Effect of Mn and Cr on the selective oxidation, surface segregation and hot-dip Zn coatability

Abstract The effect of Mn and Cr on the surface selective oxidation, segregation and hot-dip galvanizing was studied in three Fe − Mn alloys with ∼0.2 wt% Al and two Fe − Mn alloys with ∼0.5 wt% Cr in an HDPS (Hot-dip Process Simulator) following industrial CGL (Continuous Galvanizing Line) conditions. The Mn content was varied from 1.5 to 3.6 wt% in the alloys.

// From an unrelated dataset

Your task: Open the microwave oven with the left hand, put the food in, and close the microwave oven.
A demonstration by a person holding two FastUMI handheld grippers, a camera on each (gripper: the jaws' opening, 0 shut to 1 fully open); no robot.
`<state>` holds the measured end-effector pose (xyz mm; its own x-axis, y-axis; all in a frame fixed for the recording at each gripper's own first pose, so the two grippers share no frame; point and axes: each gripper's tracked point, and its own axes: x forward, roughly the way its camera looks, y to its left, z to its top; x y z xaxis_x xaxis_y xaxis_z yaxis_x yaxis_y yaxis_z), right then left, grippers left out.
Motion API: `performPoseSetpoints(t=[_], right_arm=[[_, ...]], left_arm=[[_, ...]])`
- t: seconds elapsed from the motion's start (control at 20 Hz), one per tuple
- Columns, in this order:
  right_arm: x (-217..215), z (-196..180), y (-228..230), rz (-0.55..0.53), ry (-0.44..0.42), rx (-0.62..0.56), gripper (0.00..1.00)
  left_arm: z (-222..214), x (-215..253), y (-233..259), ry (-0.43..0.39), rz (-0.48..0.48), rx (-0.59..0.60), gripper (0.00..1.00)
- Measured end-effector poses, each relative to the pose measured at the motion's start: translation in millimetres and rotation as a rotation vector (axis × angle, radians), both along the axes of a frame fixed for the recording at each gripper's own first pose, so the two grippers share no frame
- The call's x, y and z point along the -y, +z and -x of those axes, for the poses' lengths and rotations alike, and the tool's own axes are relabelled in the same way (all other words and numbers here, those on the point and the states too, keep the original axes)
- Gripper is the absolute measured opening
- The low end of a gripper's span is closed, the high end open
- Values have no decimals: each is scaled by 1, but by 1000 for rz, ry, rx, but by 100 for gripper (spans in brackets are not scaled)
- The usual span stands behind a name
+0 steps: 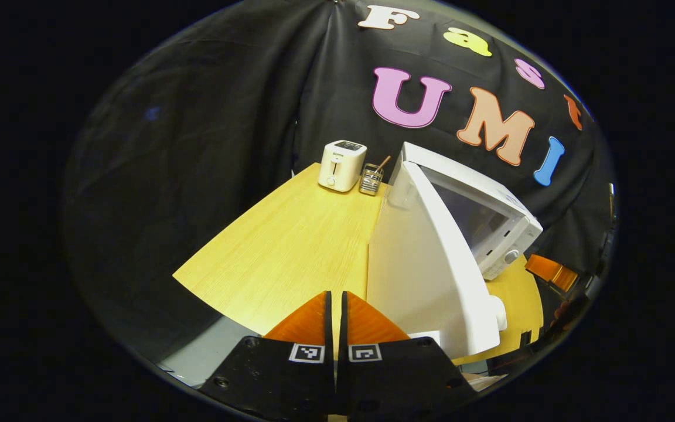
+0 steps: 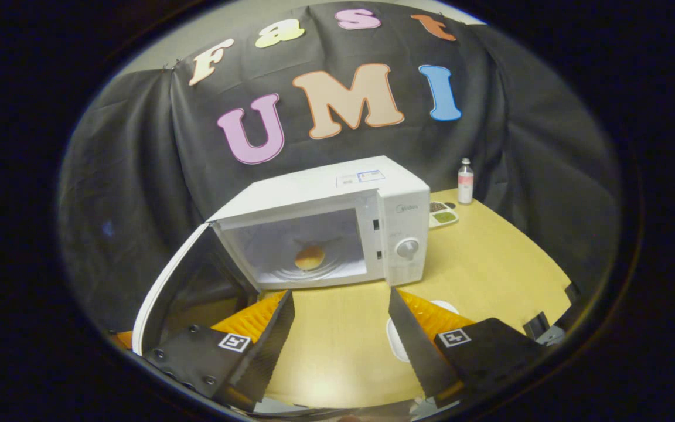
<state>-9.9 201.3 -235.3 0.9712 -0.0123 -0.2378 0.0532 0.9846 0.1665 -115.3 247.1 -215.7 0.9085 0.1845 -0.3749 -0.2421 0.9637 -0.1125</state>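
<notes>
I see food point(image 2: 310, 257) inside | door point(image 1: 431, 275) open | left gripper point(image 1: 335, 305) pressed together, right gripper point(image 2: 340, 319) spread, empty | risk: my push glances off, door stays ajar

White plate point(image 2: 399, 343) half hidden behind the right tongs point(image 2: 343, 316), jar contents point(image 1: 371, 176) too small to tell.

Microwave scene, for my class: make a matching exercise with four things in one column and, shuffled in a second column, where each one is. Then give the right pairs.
Things
1. bun
2. toaster
3. bottle
4. microwave door

Places or states
A. standing at the far edge of the table, right of the microwave
B. swung open
C. on the glass plate inside the microwave
D. at the table's far corner, beside a holder with sticks

Pairs: 1-C, 2-D, 3-A, 4-B
</notes>
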Motion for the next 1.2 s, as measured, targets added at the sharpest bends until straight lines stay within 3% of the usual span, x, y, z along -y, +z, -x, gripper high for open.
performPoseSetpoints(t=[0.4,0.65,0.7,0.75,1.2], right_arm=[[24,22,-7,20,-35,-29,92],[64,33,4,34,-94,-7,92],[73,34,6,35,-105,-6,92],[83,36,8,32,-118,-5,100],[150,23,17,3,-137,-15,100]], left_arm=[[-16,33,3,-95,-49,-12,1],[-24,53,2,-98,-42,-29,1],[-27,61,1,-106,-38,-34,1],[-30,71,-1,-115,-41,-46,1],[-57,152,-6,-185,-81,-93,1]])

The alloys were subjected to the same thermal cycle following continuous annealing (CA) at 800 oC in N2 − 5%H2 gas atmosphere with -40 oC dew point and then hot-dipping in Zn - 0.20 wt% Al bath at 460 oC. The oxidation tendency of Mn, Al and Cr during annealing was calculated using FactSage software. GDOES (Glow Discharge Optical Emission Spectroscopy) measurements showed a higher extent and depth of segregation for Mn with increasing bulk concentration during the CA. It was observed that Cr segregates comparatively less near the annealed surface in the presence of more Mn. XPS (X-ray Photoelectron Spectroscopy) measurements revealed the formation of simple MnO in Fe − Mn − Al alloys and complex MnCr2O4 in Fe − Mn − Cr alloys. Contrary to the thermodynamic calculations, no Al-oxides were detected at the annealed surfaces of Fe − Mn − Al alloys during the XPS study. The hot-dip Zn coatability was determined by measuring the number density of uncoated spots using 3D CLSM (Confocal Laser Scanning Microscopy) and by visual inspection. The Fe − Mn − Cr alloys displayed a better hot-dip Zn-coating compared to Fe − Mn − Al alloys. The conclusions of the present study are also critically discussed considering the literature findings.